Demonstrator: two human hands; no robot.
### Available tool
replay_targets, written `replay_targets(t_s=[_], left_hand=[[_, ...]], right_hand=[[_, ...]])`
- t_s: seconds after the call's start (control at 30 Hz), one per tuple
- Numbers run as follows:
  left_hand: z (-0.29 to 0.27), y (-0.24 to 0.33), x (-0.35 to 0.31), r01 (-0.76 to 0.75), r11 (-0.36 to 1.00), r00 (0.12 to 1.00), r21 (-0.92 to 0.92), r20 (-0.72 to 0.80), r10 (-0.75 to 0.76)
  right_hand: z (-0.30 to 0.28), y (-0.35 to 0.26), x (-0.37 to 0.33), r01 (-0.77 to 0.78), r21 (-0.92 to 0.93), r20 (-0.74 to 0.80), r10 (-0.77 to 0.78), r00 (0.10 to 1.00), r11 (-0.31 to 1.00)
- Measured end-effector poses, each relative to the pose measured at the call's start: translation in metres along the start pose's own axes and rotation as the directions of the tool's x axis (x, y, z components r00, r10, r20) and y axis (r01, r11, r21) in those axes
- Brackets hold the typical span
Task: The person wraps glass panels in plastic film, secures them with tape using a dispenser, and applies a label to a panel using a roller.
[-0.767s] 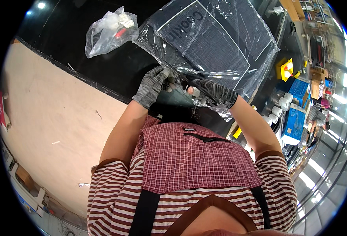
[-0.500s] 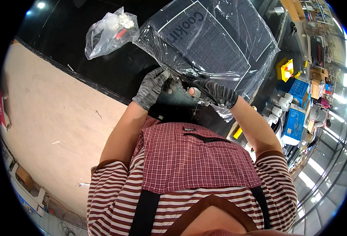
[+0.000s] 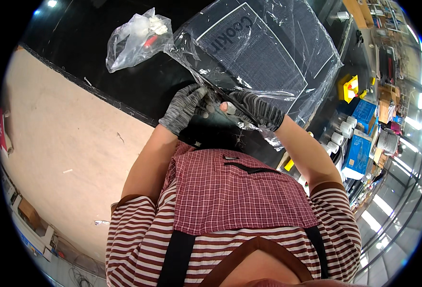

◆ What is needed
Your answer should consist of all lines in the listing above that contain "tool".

◆ Task result
### Available tool
- Measured end-effector poses, each relative to the pose measured at the call's start: translation in metres along the start pose's own axes and rotation as the directions of the tool's x axis (x, y, z components r00, r10, r20) and y axis (r01, r11, r21) in those axes

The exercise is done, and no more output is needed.